Man kann also den Zufall insofern einplanen, indem man die Wahrscheinlichkeit dessen, was sich aus dem Jetzt ereignen kann minimiert, zumindest im Rahmen dessen, was möglich ist, denn ob plötzlich eine Kuh vorbei fliegt, weil ein Chinese beim Experimentieren die Gravitation überwunden hat, wissen sie nicht und können sie nicht wissen, also auch nicht mit einbeziehen.
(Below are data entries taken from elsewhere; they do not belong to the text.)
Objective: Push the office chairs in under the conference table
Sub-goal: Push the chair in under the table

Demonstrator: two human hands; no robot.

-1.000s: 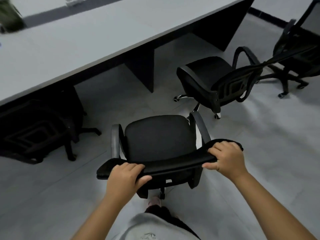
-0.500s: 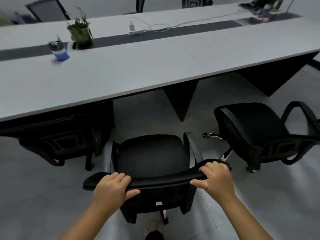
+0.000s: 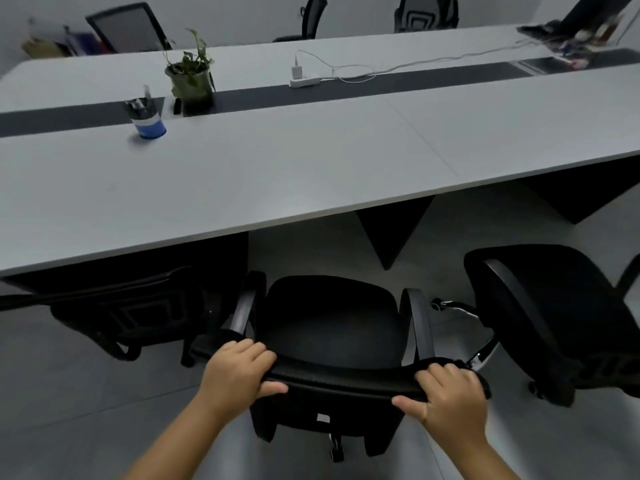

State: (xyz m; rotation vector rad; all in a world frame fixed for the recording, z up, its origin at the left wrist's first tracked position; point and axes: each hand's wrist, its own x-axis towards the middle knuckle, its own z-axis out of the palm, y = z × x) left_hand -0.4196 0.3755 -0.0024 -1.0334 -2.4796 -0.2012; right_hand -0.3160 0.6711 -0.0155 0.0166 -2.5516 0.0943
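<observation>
A black office chair [image 3: 329, 320] stands in front of me, its seat just short of the near edge of the long grey conference table [image 3: 277, 174]. My left hand [image 3: 239, 372] grips the left end of the chair's backrest top, and my right hand [image 3: 450, 393] grips the right end. A second black chair [image 3: 540, 317] stands out from the table on the right. A third black chair [image 3: 131, 306] on the left sits pushed in under the table, mostly in shadow.
On the table are a potted plant [image 3: 190, 77], a blue pen cup [image 3: 147, 121], a white power strip [image 3: 304, 79] with a cable, and clutter at the far right. Dark wedge-shaped table legs [image 3: 391, 226] stand ahead. More chairs stand on the far side.
The chair I hold has rolled forward toward the table edge, and my view has lifted and turned to face the table squarely. Both hands kept their grip on the backrest.
</observation>
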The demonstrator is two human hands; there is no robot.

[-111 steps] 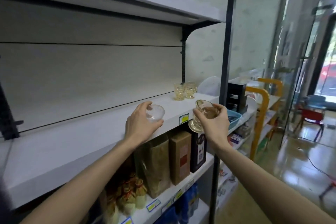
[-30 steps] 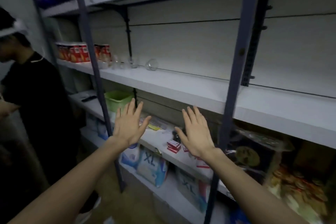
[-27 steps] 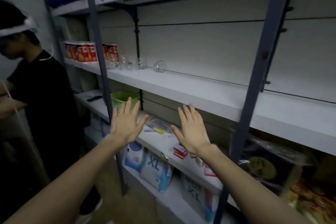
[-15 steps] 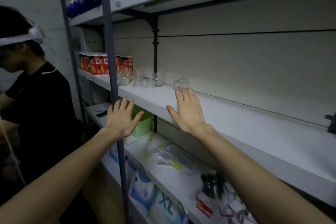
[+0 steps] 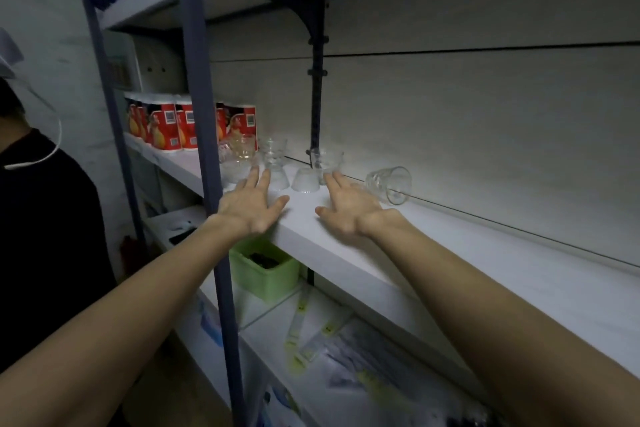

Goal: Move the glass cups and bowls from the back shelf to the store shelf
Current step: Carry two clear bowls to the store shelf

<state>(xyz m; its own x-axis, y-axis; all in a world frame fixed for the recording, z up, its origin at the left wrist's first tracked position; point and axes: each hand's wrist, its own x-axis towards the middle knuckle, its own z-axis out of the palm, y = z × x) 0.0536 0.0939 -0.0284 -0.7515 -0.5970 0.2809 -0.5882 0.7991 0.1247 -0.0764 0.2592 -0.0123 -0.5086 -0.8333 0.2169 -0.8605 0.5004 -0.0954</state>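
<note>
Both hands, left and right, reach empty with fingers spread over the white shelf, just short of the clear glass cups and bowls; one clear tumbler lies on its side.

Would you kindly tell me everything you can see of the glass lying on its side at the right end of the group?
The tipped glass is a clear, colourless tumbler lying on its side on the white shelf, near the back panel. Its open rim faces right and toward the camera, its base toward the other glassware. It looks empty and unbroken. The right hand reaches close beside it; whether they touch cannot be told.
</note>
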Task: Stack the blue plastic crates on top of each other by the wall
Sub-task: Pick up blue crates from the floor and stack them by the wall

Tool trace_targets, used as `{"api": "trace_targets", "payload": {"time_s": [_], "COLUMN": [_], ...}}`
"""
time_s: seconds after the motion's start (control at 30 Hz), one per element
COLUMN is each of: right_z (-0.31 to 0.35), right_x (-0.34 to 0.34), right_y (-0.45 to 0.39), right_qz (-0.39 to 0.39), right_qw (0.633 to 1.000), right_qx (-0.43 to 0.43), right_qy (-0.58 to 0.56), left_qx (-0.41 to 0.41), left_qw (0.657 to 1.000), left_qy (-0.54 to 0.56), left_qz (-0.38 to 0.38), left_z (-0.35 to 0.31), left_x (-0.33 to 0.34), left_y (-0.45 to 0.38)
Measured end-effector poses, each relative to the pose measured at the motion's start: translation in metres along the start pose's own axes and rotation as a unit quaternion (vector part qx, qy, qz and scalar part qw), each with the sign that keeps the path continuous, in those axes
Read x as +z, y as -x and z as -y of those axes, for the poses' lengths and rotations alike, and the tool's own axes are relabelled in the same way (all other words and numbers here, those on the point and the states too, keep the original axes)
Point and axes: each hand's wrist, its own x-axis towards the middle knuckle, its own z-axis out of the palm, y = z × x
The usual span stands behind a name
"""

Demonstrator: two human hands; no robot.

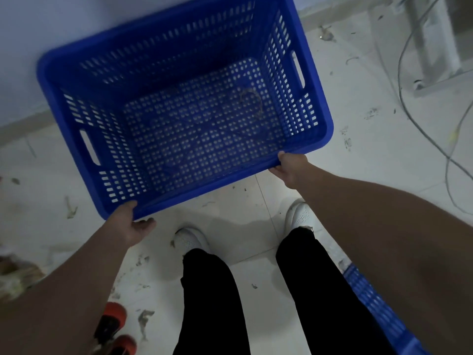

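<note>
A blue perforated plastic crate fills the upper middle of the head view, its open top facing me and its far side close to the pale wall. My left hand grips the crate's near rim at its left corner. My right hand grips the same near rim at the right corner. The crate holds nothing but a bit of debris on its floor. Part of a second blue crate shows at the lower right, behind my right arm.
White tiled floor littered with scraps lies below. Grey cables trail at the right beside a white stand. A red and black object lies at the lower left. My feet in white shoes stand just under the crate.
</note>
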Motion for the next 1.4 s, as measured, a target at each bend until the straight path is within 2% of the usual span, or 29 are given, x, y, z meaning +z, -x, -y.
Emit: {"api": "trace_targets", "payload": {"time_s": [0.1,0.17,0.2,0.3,0.37,0.4,0.5,0.63,0.77,0.87,0.93,1.0,1.1,1.17,1.27,1.4], "right_z": [0.006,0.010,0.012,0.023,0.031,0.035,0.057,0.090,0.111,0.103,0.084,0.053,-0.010,-0.054,-0.121,-0.216], "right_x": [-0.004,-0.008,-0.012,-0.029,-0.050,-0.061,-0.099,-0.147,-0.188,-0.222,-0.245,-0.273,-0.313,-0.341,-0.382,-0.435], "right_y": [0.012,0.031,0.042,0.089,0.137,0.159,0.229,0.324,0.376,0.406,0.426,0.446,0.473,0.490,0.517,0.539], "right_qz": [0.054,0.089,0.093,0.100,0.123,0.131,0.126,0.078,0.032,-0.010,-0.052,-0.098,-0.171,-0.233,-0.298,-0.335], "right_qw": [0.994,0.978,0.962,0.862,0.807,0.800,0.816,0.868,0.886,0.903,0.910,0.916,0.916,0.910,0.895,0.883], "right_qx": [0.012,0.001,-0.032,-0.211,-0.258,-0.265,-0.283,-0.325,-0.342,-0.354,-0.372,-0.375,-0.360,-0.343,-0.320,-0.294], "right_qy": [0.092,0.187,0.253,0.450,0.517,0.522,0.488,0.368,0.312,0.244,0.177,0.105,0.028,-0.026,-0.091,-0.145], "left_qx": [0.085,0.190,0.222,0.258,0.254,0.265,0.348,0.427,0.460,0.479,0.479,0.447,0.456,0.483,0.479,0.456], "left_qw": [0.987,0.953,0.938,0.901,0.887,0.880,0.815,0.748,0.721,0.697,0.679,0.670,0.613,0.571,0.518,0.470], "left_qy": [-0.132,-0.221,-0.257,-0.347,-0.376,-0.381,-0.451,-0.496,-0.509,-0.518,-0.534,-0.558,-0.599,-0.609,-0.639,-0.665], "left_qz": [-0.042,-0.079,-0.071,0.031,0.082,0.097,0.102,0.108,0.096,0.128,0.156,0.200,0.239,0.264,0.307,0.360], "left_z": [-0.012,-0.012,-0.011,-0.012,-0.011,-0.007,0.003,0.017,0.019,0.024,0.029,0.042,0.080,0.121,0.195,0.304], "left_x": [0.008,0.014,0.017,0.023,0.021,0.020,0.019,0.006,0.017,0.043,0.058,0.074,0.084,0.082,0.069,0.036], "left_y": [0.025,0.047,0.062,0.132,0.190,0.215,0.304,0.401,0.453,0.478,0.483,0.487,0.512,0.538,0.566,0.591]}}
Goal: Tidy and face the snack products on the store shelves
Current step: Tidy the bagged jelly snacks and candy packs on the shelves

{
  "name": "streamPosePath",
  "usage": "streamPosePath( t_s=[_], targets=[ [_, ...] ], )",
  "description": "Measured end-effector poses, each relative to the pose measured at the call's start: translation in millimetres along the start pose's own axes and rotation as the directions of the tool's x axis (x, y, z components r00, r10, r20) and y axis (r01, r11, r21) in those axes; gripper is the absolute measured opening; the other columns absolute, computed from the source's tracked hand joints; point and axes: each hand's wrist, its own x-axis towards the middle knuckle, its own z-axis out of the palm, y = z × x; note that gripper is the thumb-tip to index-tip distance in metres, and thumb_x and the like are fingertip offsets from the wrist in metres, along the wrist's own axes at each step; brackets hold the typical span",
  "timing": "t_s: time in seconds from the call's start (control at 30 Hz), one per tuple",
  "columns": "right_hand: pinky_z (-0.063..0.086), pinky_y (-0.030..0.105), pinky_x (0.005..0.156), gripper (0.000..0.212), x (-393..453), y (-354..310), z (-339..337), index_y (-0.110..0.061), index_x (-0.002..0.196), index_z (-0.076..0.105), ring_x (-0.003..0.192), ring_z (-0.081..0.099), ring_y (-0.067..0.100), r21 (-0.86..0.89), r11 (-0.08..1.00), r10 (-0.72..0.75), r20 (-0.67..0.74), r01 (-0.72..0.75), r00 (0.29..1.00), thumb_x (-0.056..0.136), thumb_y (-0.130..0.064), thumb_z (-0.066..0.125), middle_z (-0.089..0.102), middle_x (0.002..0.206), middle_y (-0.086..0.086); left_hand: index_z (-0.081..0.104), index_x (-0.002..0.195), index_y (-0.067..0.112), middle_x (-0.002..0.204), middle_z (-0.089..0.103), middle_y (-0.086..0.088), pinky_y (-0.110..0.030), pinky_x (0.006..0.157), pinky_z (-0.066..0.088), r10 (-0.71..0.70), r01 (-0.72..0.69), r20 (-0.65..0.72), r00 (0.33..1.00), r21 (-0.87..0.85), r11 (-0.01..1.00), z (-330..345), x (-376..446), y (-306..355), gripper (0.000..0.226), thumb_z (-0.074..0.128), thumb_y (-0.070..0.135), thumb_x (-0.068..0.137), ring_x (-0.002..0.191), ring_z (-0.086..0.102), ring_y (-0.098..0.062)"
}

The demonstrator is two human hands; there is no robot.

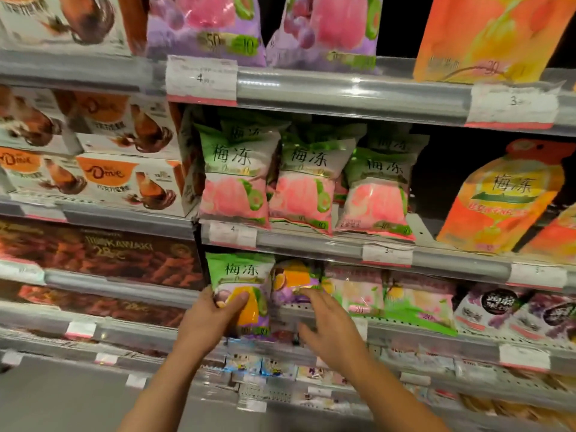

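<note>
1. Landmark: the green-topped jelly bag (241, 294) standing upright at the left end of the third shelf (436, 341) down, right beside the dark chocolate boxes (103, 254).
2. Left hand (215, 316) grips that bag at its lower half: thumb across the front face, fingers curled round its left edge. Bag reads as front-facing already, at or just over the shelf lip.
3. Right hand (327, 325) is just right of the landmark bag, fingers spread and nearly straight, holding nothing. Fingertips reach the lower edge of the purple bag (294, 283) behind and right of the landmark; contact is likely but motion blur stops me confirming.
4. Purple bag sits further back and looks tilted, not squared up. Probably next to pull forward.
5. Handling, my judgement: soft, glossy film pouches, lumpy fill, moderate weight. They slump and slide, and the film is slippery. Take them by both side edges low down, not by the top seal, and seat the base flat.
6. Risk: nudging the pale pink-green bags (389, 300) further right of the landmark.
</note>
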Motion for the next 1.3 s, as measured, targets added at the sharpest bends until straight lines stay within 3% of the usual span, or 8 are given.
streamPosePath(
  t_s=[0.13, 0.3, 0.47, 0.63, 0.77, 1.07, 1.17, 1.3],
  targets=[
    [0.040, 0.039, 0.112, 0.070, 57.3, -7.8, 12.1, -0.028, 0.159, 0.023, 0.139, 0.038, 0.028, -0.092, 0.995, 0.035, -0.056, -0.040, 0.998, 0.098, -0.031, 0.058, 0.035, 0.156, 0.003, 0.052, 0.126, 0.022, 0.108, 0.067, -0.003, -0.041, 0.080, 0.048, 0.069, -0.072, 0.028, 0.997, 0.130, 0.989, -0.5, 42.5, 5.0, 0.067, 0.063, 0.073, 0.084, 0.105, 0.065, -0.036],
    [0.044, 0.046, 0.106, 0.073, 78.8, -0.9, 27.6, -0.031, 0.160, 0.017, 0.139, 0.035, 0.038, -0.304, 0.945, 0.152, 0.074, -0.123, 0.986, 0.098, -0.034, 0.056, 0.030, 0.156, 0.009, 0.029, 0.155, 0.013, 0.132, 0.055, -0.020, -0.045, 0.089, 0.046, 0.114, -0.127, 0.059, 0.992, 0.314, 0.941, 21.1, 86.0, 13.1, 0.091, 0.058, 0.069, 0.089, 0.121, 0.057, -0.042],
    [0.047, 0.047, 0.107, 0.085, 68.4, -6.0, 42.7, -0.031, 0.162, 0.009, 0.146, 0.027, 0.039, -0.355, 0.918, 0.195, 0.019, -0.176, 0.981, 0.096, -0.025, 0.062, 0.015, 0.164, 0.010, 0.048, 0.132, 0.009, 0.126, 0.059, -0.019, -0.045, 0.090, 0.049, 0.103, -0.125, 0.077, 0.992, 0.386, 0.914, 33.3, 113.8, 9.7, 0.065, 0.055, 0.062, 0.094, 0.115, 0.061, -0.042],
    [0.055, 0.046, 0.094, 0.091, 70.0, -5.3, 45.9, -0.029, 0.159, 0.012, 0.135, 0.040, 0.040, -0.393, 0.899, 0.211, 0.007, -0.191, 0.978, 0.088, -0.027, 0.068, 0.020, 0.158, 0.011, 0.025, 0.156, 0.015, 0.137, 0.053, -0.021, -0.047, 0.086, 0.049, 0.157, -0.166, 0.057, 0.986, 0.444, 0.881, 37.9, 114.5, -5.9, 0.067, 0.042, 0.053, 0.103, 0.114, 0.061, -0.044],
    [0.052, 0.045, 0.096, 0.096, 64.3, -5.7, 52.0, -0.026, 0.161, 0.002, 0.129, 0.044, 0.042, -0.456, 0.868, 0.221, 0.002, -0.196, 0.975, 0.090, -0.025, 0.066, 0.013, 0.161, 0.015, 0.030, 0.156, 0.025, 0.131, 0.052, -0.017, -0.044, 0.076, 0.051, 0.227, -0.206, 0.002, 0.974, 0.433, 0.878, 45.0, 108.6, -22.2, 0.056, 0.036, 0.049, 0.105, 0.103, 0.064, -0.041],
    [0.045, 0.044, 0.107, 0.089, 62.8, 5.9, 35.6, -0.032, 0.160, 0.009, 0.139, 0.036, 0.040, -0.273, 0.950, 0.176, 0.073, -0.150, 0.982, 0.091, -0.031, 0.064, 0.003, 0.168, 0.005, 0.050, 0.143, 0.023, 0.148, 0.044, -0.016, -0.053, 0.100, 0.041, 0.073, -0.004, -0.120, 0.990, 0.499, 0.866, 62.3, 98.6, -1.1, 0.045, 0.034, 0.043, 0.106, 0.129, 0.043, -0.042],
    [0.040, 0.041, 0.114, 0.074, 36.6, 32.3, 21.5, -0.028, 0.161, 0.019, 0.151, 0.026, 0.032, -0.084, 0.994, 0.071, 0.025, -0.069, 0.997, 0.097, -0.030, 0.057, 0.001, 0.171, 0.000, 0.057, 0.137, 0.010, 0.150, 0.045, -0.024, -0.059, 0.103, 0.042, 0.260, -0.133, -0.222, 0.940, 0.464, 0.876, 66.0, 79.9, -0.8, 0.045, 0.047, 0.040, 0.105, 0.131, 0.043, -0.048],
    [0.040, 0.045, 0.116, 0.059, -33.7, 95.6, 27.7, -0.025, 0.153, 0.041, 0.144, 0.038, 0.025, -0.007, 1.000, 0.011, -0.263, -0.013, 0.965, 0.094, -0.027, 0.047, 0.035, 0.160, 0.002, 0.057, 0.134, 0.006, 0.140, 0.054, -0.021, -0.054, 0.101, 0.046, 0.551, -0.434, -0.215, 0.806, 0.417, 0.798, 104.3, 23.0, -10.6, 0.052, 0.053, 0.043, 0.097, 0.125, 0.050, -0.043]
  ],
)
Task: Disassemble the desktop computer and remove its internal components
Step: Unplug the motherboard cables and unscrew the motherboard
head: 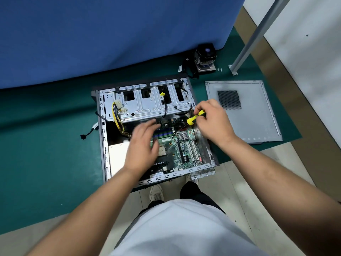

Deshalb wird es den Zufall immer geben, obwohl es ihn eigentlich gar nicht gibt, denn alles beruht auf einer logischen kausalen Beziehung, die wir nur nicht komplett selbst bestimmen können.

 

Den Zufall gibt es also nicht, weil alles in unserer kleinen Kausalen Welt genau festgelegt ist, was passiert, wenn sich vorher etwas ereignet hat, das Problem ist nur, das sich vorher schon so viel ereignet hat und parallel zur eigenen Handlung ähnlich viel passiert, das Einfluss auf mein Ergebnis hat, das ich exakt gar nicht vorhersehen konnte.

 

Sollte man also immer mit dem Unmöglichen rechnen. Nein, ich glaube, dass ist keine gute Idee, denn wer täglich auf die fliegende Kuh wartet, sollte in der Regel enttäuscht werden, denn selbst wenn, ist es nur beim ersten Mal etwas wirklich Besonderes. Klüger ist es vielleicht, wie die Stoa vorschlägt: Nimm das was passiert, als das, was passieren sollte, denn das kann man eh nicht mehr ändern, aber versuche immer das nächste Jetzt mit allem was dir möglich ist zu erreichen und wenn es dann nicht den Erwartungen entspricht? Am besten freuen, denn das ist immer klüger, als dem negativen Zufall mit Wirkungen von negativen Gedanken wie Wut provoziert werden kann.